Mais à force, je cesse de faire des différences. Ils combattent tout aussi bien que les lutteurs asiatiques et la variété des kimarite qu'ils emploient est tout aussi étendue. Chaque match – qu'un lutteur blanc y soit ou non représenté – semble se terminer de manière différente. Parfois le gagnant pousse son adversaire hors du cercle sacré en employant la force brute. Parfois il l'amène au bord et soulève par le mawashi. Parfois il crochète la jambe de son adversaire et le jette au sol.

A ma grande honte, une part non négligeable de combats se terminent sans que je puisse dire comment. Ils ne durent bien souvent que quelques secondes, me laissant perplexe sur ce qui s'est réellement passé. Le sumo, m'a-t-on dit, est un sport de connaisseurs. Un véritable fan de sumo connaît tous les kimarite par leur nom, et connaît les points forts techniques de chaque lutteur. Usuda note chaque kimarite utilisé car c'est là quelque chose que ses lecteurs veulent savoir.

Tout comme dans la heya, la session d'entraînement entre les lutteurs s'achève par quelques tours de butsukarigeiko. Puis les sièges se vident et Usuda bondit hors de la salle, sans doute pour aller interviewer un lutteur.

Je me balade dehors, passant devant des rangées de journalistes qui attendent devant l'entrée d'un vestiaire. En bas des escaliers, une foule de reporters, photographes et cameramen font le pied de grue. Un lutteur descend et est rapidement assailli par des journalistes. Je me joins à la foule, essayant d'attraper au vol ce qui peut bien se dire, mais je suis trop éloigné. Puis un second lutteur descend, et la plupart des journalistes se ruent sur lui. Dans l'intervalle, des voitures de maître passent devant nous; derrière les vitres teintées, je peux distinguer les hommes qui se tenaient devant nous à la table des délibérations.

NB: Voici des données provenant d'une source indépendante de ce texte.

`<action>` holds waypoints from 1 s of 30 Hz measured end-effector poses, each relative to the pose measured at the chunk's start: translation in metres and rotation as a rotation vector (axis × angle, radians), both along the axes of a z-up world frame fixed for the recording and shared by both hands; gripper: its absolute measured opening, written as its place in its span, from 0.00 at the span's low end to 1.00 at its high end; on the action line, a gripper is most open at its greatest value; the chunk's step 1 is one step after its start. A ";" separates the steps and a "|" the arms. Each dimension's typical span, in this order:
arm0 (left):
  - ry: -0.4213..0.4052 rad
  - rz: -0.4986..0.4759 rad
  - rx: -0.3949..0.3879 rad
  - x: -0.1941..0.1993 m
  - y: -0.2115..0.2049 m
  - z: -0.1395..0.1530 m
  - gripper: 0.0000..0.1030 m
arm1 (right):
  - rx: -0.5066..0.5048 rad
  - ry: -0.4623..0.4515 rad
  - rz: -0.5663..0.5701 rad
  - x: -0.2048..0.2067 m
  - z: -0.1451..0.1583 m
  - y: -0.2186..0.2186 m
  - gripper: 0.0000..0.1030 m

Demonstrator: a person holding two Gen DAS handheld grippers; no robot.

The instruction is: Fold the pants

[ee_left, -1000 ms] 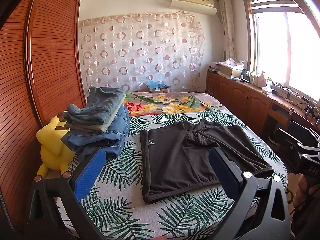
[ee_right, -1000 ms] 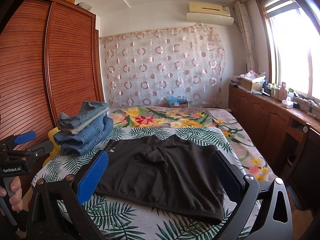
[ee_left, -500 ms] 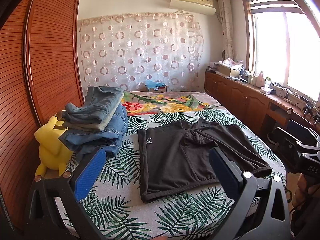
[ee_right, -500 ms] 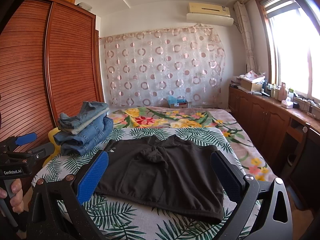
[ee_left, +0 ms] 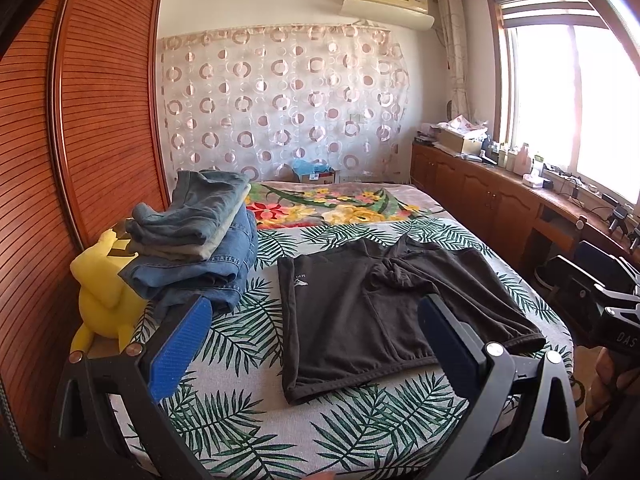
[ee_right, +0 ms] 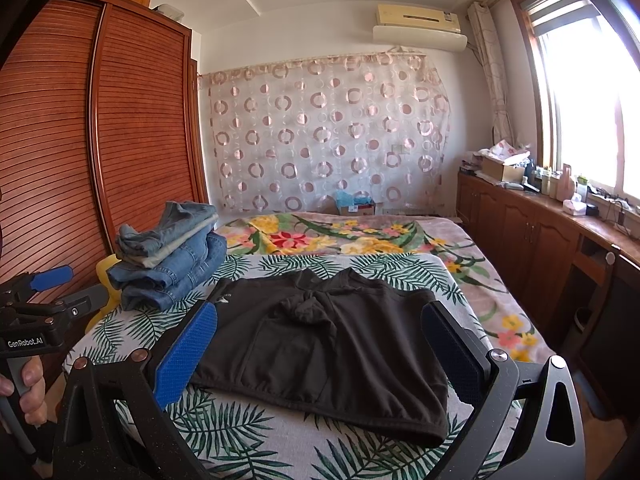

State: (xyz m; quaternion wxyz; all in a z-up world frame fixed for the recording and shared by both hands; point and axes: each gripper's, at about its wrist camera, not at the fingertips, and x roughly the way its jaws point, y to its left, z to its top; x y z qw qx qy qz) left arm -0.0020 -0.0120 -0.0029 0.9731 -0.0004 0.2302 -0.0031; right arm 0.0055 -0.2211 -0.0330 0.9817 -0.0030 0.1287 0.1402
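Dark brown pants (ee_left: 372, 312) (ee_right: 320, 352) lie flat on the leaf-print bed cover, waistband toward the near edge, crotch fabric bunched in the middle. My left gripper (ee_left: 316, 340) hovers open above the near edge of the bed, short of the pants, its blue pads (ee_left: 180, 348) wide apart. My right gripper (ee_right: 320, 352) is open too, held in front of the pants with nothing between its fingers (ee_right: 186, 354). In the right wrist view the left gripper (ee_right: 44, 292) shows at the far left, held by a hand.
A stack of folded jeans (ee_left: 196, 240) (ee_right: 168, 256) sits at the bed's left side on a yellow plush toy (ee_left: 104, 292). A wooden wardrobe (ee_left: 60, 160) stands at the left. A wooden counter (ee_left: 520, 204) with clutter runs under the window on the right. A floral blanket (ee_right: 340, 240) covers the far bed.
The left wrist view has shifted slightly, with the pants sitting a bit more left and the bed edge lower. The right gripper has barely moved. Both stay open.
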 end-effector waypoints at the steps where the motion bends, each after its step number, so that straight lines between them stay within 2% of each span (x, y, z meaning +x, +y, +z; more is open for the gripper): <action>1: 0.000 -0.001 0.000 0.000 0.002 0.000 1.00 | -0.001 0.001 0.001 0.000 0.000 0.000 0.99; 22: 0.003 0.001 -0.001 0.000 0.002 0.000 1.00 | -0.001 -0.002 0.001 0.000 0.000 -0.001 0.99; 30: 0.022 -0.012 0.002 0.005 -0.005 -0.013 1.00 | 0.000 0.005 -0.001 0.003 -0.001 -0.004 0.99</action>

Je reste à l'écart d'Usuda pendant qu'il cherche à obtenir des interviews. Il suit un lutteur hors du complexe, jusqu'au trottoir où il reste à chercher un taxi. Il fait froid – je suis emmitouflé dans un pull en laine et une grosse écharpe, mais le lutteur ne porte qu'un fin kimono et une paire de sandales, ses genoux et mollets étant laissés à la morsure du froid. Abandonnant finalement l'idée du taxi, le lutteur se dirige vers la gare en compagnie d'Usuda. Je rebrousse alors chemin et les regarde disparaître au bout de la rue.

Il faut que je sache qui étaient ces gars.